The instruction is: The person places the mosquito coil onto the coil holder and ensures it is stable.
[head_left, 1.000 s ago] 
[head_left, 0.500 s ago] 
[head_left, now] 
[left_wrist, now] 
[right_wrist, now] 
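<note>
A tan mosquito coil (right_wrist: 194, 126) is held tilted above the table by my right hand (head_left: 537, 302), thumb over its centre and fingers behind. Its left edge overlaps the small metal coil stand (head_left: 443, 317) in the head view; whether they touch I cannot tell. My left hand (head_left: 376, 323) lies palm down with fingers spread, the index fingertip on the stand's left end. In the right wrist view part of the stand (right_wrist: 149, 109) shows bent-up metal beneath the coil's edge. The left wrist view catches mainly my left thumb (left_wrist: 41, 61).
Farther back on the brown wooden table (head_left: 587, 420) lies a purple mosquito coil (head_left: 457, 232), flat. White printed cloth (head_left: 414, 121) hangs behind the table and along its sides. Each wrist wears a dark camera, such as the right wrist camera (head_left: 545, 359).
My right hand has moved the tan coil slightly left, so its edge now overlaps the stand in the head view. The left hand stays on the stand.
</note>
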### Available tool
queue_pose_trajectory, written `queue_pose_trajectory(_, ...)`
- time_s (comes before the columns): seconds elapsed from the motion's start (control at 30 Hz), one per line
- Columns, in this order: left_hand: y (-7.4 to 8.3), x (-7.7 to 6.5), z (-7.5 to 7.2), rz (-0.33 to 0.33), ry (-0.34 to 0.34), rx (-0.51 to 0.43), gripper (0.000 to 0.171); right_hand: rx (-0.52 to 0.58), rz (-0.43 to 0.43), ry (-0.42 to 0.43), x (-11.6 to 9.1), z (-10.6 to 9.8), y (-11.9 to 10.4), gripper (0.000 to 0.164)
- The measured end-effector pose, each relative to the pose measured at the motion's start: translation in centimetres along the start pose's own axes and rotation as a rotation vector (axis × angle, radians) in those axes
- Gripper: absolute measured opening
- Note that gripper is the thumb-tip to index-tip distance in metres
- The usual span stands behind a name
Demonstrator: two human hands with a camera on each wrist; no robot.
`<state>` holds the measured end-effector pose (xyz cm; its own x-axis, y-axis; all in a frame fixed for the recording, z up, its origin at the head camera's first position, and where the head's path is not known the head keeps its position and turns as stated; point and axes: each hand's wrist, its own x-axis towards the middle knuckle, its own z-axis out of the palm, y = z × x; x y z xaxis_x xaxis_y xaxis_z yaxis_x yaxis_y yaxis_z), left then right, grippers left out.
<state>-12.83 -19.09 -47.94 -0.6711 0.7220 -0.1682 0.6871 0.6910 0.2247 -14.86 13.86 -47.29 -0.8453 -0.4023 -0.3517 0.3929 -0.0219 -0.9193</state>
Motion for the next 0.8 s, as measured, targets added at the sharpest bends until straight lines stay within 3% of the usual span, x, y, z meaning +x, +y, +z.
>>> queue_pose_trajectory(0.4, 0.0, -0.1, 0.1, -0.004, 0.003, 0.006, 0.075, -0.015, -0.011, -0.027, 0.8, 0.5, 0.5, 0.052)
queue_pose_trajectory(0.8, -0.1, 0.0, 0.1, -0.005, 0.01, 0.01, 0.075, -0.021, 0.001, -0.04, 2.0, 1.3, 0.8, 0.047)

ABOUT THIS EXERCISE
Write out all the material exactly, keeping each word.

OUTPUT FOR THIS TASK
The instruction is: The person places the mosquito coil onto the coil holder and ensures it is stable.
[head_left, 1.000 s ago] 
[head_left, 0.500 s ago] 
[head_left, now] 
[left_wrist, now] 
[right_wrist, now] 
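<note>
A tan mosquito coil (right_wrist: 194, 126) is held tilted above the table by my right hand (head_left: 537, 302), thumb over its centre and fingers behind. Its left edge overlaps the small metal coil stand (head_left: 443, 317) in the head view; whether they touch I cannot tell. My left hand (head_left: 376, 323) lies palm down with fingers spread, the index fingertip on the stand's left end. In the right wrist view part of the stand (right_wrist: 149, 109) shows bent-up metal beneath the coil's edge. The left wrist view catches mainly my left thumb (left_wrist: 41, 61).
Farther back on the brown wooden table (head_left: 587, 420) lies a purple mosquito coil (head_left: 457, 232), flat. White printed cloth (head_left: 414, 121) hangs behind the table and along its sides. Each wrist wears a dark camera, such as the right wrist camera (head_left: 545, 359).
My right hand has moved the tan coil slightly left, so its edge now overlaps the stand in the head view. The left hand stays on the stand.
</note>
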### Available tool
queue_pose_trajectory, written `queue_pose_trajectory(_, ...)`
- time_s (comes before the columns): seconds elapsed from the motion's start (control at 30 Hz), one per line
- Columns, in this order: left_hand: y (-7.4 to 8.3), x (-7.7 to 6.5), z (-7.5 to 7.2), rz (-0.33 to 0.33), ry (-0.34 to 0.34), rx (-0.51 to 0.43), gripper (0.000 to 0.171); right_hand: rx (-0.52 to 0.58), rz (-0.43 to 0.43), ry (-0.42 to 0.43), x (-11.6 to 9.1), z (-10.6 to 9.8), y (-11.9 to 10.4), gripper (0.000 to 0.164)
- The measured end-effector pose, each relative to the pose measured at the motion's start: translation in centimetres along the start pose's own axes and rotation as a rotation vector (axis × angle, radians) in those axes
- Gripper: absolute measured opening
- Note that gripper is the thumb-tip to index-tip distance in metres
- The usual span stands behind a name
Demonstrator: two human hands with a camera on each wrist; no robot.
`<state>` holds the measured end-effector pose (xyz cm; its own x-axis, y-axis; all in a frame fixed for the recording, z up, its origin at the head camera's first position, and where the head's path is not known the head keeps its position and turns as stated; point and axes: each hand's wrist, its own x-axis towards the middle knuckle, its own z-axis out of the palm, y = z × x; x y z xaxis_x xaxis_y xaxis_z yaxis_x yaxis_y yaxis_z), left then right, grippers left out.
<state>-12.83 -19.09 -47.94 -0.6711 0.7220 -0.1682 0.6871 0.6910 0.2247 -14.86 13.86 -47.29 -0.8453 -0.4023 -0.3517 0.3929 -0.0219 -0.9193</state>
Motion for the next 0.8 s, as measured, targets added at the sharpest bends until straight lines stay within 3% of the usual span, x, y, z meaning +x, +y, +z.
>>> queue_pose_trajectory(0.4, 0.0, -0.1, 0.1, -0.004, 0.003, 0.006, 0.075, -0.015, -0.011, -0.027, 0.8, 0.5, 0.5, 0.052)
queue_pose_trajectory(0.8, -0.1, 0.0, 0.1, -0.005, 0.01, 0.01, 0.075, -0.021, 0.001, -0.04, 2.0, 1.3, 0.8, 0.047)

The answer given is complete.